But actually, for rural populations, nurse practitioners were a big help, a big boost, to the supply of providers — and physician assistants as well. And then there have been several other steps of legislation that have expanded the access to be able to prescribe a waiver further. In subsequent years, 2018 had the Support Act, and then just this year, about a month or two ago, the DEA waiver was abolished. And so now anybody that can prescribe Schedule III drugs can prescribe buprenorphine subject to, still, their state scope of practice laws. But the idea with this removal of, it's sometimes referred to as the X waiver, is to expand access. Now, what will be very interesting to see, and we will be tracking it, is how do the numbers of prescriptions written for these medications change? The DEA waivers that people had allowed people to treat 30 patients at a time with the initial waiver.

And then after you had done it successfully for a period of time, you could apply to treat a hundred patients at a time. And then if you met some certain criteria, you could expand that up to 275. Now, with the waiver being removed, I believe that there is still a limit to how many patients you can treat simultaneously, but I'm not expert on all those restrictions yet. But we will be looking to see, “Does this expand the number of prescriptions?” Because although when we were looking at the number of waivered providers, we were also looking at how many people were actually using it. Because what we found is that people would get a waiver, but then they would not use it, or they would use it for a very small number of patients. And so the treatment supply wasn't really what we thought it was. It was less than that. That was like the maximum potential we could calculate, but, but what was actually being prescribed was much less than that.

The most recent time that we actually looked at the supply of waiver providers, there were still more than half of small and remote rural counties that did not have a single waiver provider. It has definitely increased over time, and the largest increase has been nurse practitioners. They have answered the call there and really got wavered in, in large numbers.

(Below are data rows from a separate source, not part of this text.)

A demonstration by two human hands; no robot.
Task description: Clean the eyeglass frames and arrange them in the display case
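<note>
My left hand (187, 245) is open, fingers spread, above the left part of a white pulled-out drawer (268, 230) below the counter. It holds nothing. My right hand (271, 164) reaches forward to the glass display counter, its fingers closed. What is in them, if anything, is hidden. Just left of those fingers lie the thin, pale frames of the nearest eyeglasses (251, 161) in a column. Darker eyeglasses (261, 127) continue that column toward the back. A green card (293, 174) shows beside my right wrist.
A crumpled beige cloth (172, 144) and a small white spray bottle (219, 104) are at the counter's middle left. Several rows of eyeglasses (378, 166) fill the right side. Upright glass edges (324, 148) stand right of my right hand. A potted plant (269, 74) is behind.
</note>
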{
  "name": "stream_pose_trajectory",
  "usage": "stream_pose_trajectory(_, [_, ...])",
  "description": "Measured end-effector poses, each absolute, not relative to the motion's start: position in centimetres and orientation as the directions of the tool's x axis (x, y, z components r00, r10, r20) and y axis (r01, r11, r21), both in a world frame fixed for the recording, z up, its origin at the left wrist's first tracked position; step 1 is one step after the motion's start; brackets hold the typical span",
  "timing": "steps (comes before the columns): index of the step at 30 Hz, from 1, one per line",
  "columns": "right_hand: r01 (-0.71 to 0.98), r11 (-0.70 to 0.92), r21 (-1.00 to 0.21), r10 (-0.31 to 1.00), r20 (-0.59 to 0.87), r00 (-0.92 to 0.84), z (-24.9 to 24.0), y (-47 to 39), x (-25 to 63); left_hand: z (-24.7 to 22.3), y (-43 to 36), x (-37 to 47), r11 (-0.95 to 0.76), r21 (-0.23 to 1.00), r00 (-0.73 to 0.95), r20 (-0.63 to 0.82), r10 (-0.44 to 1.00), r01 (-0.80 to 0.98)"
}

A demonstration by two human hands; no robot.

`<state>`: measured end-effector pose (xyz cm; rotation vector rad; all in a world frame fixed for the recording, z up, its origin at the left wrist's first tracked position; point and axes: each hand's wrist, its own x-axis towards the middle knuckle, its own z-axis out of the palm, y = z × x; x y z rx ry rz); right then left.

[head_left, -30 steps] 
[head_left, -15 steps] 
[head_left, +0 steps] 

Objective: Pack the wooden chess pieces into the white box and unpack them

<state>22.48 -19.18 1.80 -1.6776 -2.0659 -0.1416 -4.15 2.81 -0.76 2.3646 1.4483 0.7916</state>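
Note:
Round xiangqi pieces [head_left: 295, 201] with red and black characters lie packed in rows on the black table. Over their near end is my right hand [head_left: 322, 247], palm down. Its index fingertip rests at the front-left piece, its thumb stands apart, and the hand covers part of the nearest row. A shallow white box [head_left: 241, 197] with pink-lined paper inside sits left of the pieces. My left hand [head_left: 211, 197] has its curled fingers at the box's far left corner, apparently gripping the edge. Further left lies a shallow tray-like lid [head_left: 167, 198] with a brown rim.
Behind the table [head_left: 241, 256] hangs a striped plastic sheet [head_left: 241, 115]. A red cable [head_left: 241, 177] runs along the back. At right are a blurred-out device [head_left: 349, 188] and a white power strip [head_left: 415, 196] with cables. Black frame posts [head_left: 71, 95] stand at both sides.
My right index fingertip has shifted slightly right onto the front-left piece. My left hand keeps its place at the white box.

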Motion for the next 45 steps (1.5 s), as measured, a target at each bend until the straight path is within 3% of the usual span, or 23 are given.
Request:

Andrew Nelson: Until very recently, there were some areas where you just didn't have access to buprenorphine at all, and now any location that has access to an NP or a PA, they can get it, right?

Holly Andrilla: Or a physician? Well, so what I would say is you couldn't get it in your community. And so for example, we did a study and looked at how far people had to travel to get medication treatment and it might be an hour drive. When we talked to all these people that weren't prescribing, they weren't using their waiver, we asked them, “Why aren't you using this? What, what are the barriers for you?” And we had different people give us different reasons, and there was concerns about people misusing the drug or selling it because it has a street value. And there were concerns about people's clinics or offices becoming an attraction, a magnet for drug addicts, and they didn't want to have that. But we also talked to providers that were successfully using their waiver, and we said, “How did you overcome these common barriers?”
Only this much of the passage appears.